A major, yet oft-overlooked factor when designing a large project, is the communication system, or the rules, procedures, and structures for information to flow within the team, and for team members to interact with one another.
Possible structures include:
- Centralized: All external communication comes to the team leader or a chief information officer, who processes and disseminates the information to team members on a need-to-know basis. Very often, such a structure also requires all official internal communication to flow from individual members to this central hub, who then disseminates it as required. The structure could also have unit-level leaders as mini hubs, and members of each unit as sub-spokes who send and receive information from the mini-hub. Such a structure has the advantage of the management being able to control the flow of information, and ensuring that everyone receives the messages they require. This structure however leaves too much power with the central spoke, which could create bottlenecks or delays, and leaves the scope open to manipulation.
- Decentralized: All external communication goes directly to the concerned team member, who then passes it on to others as required, and may also forward a copy to a central depository or the team leader (if he/she is not in the forward list) for information. Similarly, internal communication may start from any member and flow in any possible direction or combination. This structure remains the closest to the natural flow, and has the advantage of unmatched flexibility, freedom, and speed. On the flip side, it could lead to disorganization and chaos, with key people possibly left out of the loop; no one knowing who would have the required information, and the possibility of distortion as the message passes from one hand to another. Success of this structure depends on having highly skilled and competent employees who know how to process information they receive, and having a detailed system in place that stipulates who should receive what information.

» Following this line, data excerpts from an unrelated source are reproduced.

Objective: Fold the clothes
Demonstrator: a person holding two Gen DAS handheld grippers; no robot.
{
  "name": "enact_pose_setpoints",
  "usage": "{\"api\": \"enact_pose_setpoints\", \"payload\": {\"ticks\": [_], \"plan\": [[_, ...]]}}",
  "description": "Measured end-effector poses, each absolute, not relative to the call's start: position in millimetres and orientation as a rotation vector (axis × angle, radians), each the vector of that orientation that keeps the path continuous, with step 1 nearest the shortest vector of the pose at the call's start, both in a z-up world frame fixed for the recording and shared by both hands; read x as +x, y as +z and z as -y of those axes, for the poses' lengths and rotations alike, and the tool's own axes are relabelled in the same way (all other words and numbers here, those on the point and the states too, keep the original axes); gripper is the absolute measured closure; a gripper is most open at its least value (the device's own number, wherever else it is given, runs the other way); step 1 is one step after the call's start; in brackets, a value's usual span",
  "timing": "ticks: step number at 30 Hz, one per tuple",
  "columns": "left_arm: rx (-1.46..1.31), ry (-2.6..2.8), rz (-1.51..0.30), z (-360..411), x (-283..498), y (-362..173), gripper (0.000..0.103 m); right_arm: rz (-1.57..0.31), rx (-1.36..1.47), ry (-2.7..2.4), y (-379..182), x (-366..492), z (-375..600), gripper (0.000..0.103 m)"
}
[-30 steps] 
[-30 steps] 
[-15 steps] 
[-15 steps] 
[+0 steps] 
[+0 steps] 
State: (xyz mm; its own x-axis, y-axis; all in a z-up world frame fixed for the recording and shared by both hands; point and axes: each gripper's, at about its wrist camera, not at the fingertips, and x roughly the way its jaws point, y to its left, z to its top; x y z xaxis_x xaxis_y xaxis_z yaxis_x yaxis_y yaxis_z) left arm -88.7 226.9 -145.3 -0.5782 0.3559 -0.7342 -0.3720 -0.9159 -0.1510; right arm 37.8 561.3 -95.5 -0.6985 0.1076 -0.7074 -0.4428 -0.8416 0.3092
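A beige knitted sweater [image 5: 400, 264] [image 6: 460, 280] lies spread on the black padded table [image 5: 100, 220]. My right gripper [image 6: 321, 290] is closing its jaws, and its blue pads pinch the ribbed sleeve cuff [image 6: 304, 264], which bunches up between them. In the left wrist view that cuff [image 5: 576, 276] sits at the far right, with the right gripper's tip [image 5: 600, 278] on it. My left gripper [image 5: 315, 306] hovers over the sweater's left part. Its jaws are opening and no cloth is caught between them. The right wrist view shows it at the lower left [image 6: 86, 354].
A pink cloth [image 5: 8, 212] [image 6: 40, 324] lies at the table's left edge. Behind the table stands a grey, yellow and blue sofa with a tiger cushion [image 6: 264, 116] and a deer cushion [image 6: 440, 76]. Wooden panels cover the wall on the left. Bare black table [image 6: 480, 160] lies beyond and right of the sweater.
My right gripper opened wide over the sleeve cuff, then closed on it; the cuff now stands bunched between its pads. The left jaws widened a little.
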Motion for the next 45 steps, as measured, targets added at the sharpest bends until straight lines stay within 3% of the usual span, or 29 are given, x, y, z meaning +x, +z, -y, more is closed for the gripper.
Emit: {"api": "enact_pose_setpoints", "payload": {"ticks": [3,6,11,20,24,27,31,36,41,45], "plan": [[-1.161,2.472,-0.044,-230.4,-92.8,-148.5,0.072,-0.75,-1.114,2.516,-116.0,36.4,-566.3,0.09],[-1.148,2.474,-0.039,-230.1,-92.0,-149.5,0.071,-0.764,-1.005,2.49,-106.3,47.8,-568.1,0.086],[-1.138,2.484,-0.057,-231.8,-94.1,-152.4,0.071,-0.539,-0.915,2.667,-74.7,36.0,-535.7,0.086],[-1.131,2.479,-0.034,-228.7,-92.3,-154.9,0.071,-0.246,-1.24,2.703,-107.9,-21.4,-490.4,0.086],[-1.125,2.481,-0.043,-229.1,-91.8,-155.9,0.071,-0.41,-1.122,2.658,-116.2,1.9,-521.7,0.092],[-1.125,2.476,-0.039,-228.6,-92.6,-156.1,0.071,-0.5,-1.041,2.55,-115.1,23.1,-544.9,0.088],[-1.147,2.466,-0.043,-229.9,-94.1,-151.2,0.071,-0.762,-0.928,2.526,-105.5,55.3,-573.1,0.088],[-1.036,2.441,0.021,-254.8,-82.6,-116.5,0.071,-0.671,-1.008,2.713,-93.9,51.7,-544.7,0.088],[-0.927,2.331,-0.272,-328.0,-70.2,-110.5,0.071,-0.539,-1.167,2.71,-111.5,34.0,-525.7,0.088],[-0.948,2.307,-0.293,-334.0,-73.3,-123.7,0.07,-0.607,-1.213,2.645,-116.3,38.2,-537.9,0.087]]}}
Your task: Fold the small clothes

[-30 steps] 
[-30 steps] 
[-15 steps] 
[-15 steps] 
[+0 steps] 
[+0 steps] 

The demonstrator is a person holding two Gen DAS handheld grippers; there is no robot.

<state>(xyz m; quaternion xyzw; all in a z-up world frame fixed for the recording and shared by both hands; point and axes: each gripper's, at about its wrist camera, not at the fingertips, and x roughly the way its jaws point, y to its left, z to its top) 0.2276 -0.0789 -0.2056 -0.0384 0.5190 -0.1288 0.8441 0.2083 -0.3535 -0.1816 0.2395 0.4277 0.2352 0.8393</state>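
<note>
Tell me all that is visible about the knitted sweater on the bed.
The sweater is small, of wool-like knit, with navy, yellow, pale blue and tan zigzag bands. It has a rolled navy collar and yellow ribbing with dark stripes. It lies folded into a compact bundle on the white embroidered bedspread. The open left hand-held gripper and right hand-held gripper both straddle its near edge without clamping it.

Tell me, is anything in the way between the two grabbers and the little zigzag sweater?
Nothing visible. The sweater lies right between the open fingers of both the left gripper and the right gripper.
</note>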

- Nodal: Many organizations have a nodal structure, which is a mix between the centralized and decentralized types. Here, team members within a sub-unit or a process area, such as a marketing team, design team, operations team, or IT team for example, follow a decentralized form of internal communication, but receive and pass on external communication outside their unit from the team leader. Conversely, the team leader becomes the hub and team members the spoke, with all official communication coming and passing through the team leader. The team leaders among themselves may interact freely with one another, and receive external communication directly.
Another important element of organization communication is the medium. The forms are many, including emails, instant messenger chats, telephone calls, official letters and memos, notice board, public address system announcements, verbal transmissions during meetings, and more. The onus is on the management to specify the recommended medium for each type of message, define rules on the usage of such mediums, and provide team members with access to relevant mediums.
Policy manuals and handbooks are an underestimated form of communication, especially for large projects. Publishing detailed manuals and handbooks allows team members to clear their doubts without engaging the team leader, who could put such time to better use.
The best of structure and mediums notwithstanding, project communication falters without an effective policy that regulates and provides order to the flow. A good policy provides guidelines on:
- The preferred or required method of communication for various instances. For instance, the policy may require placing requests for materials in the stipulated form by email, and informing the team leader by telephone if the work is away from the workstation for more than 30 minutes for any reason
- Reports: the policy may require a daily work update report to the team leader or the project manager updating the day’s activities and major developments; team leaders to send out a list of deliverables for the day to individual members at the start of a day, filing an incident report when detecting problems or other issues.
- Whom to contact: guidelines on whom to contact or inform for specific cases. For instance, the daily report may need to go to the team leader with a copy to the project manager, an incident report may need to go directly to the project manager, etc.
- Authorizations to send external communication, to suppliers, media, and other stakeholders.
- Policy on filing, storing, deleting, and version control of emails, letters, and other documents.
- Rules regarding publication of employee handbooks, instructions manuals, and documentation of project activities.
A successful communication plan for large projects invariably requires a proactive role from the project leaders. The project and team leader have to implement the plans, and ensure smooth and seamless communication across the project team, with all employees having access to the latest and relevant information. They also need to resolve barriers to effective communication by:
- Identifying and removing bottlenecks in the chain.
- Working with individual team members with difficulty in comprehending messages, or expressing their thoughts and viewpoints clearly.
The fast-paced changes in the present business environment make it necessary to take quick decisions and act swiftly to seize the opportunity. A robust and seamless plan is a key step to this end, and contributes to success in a big way.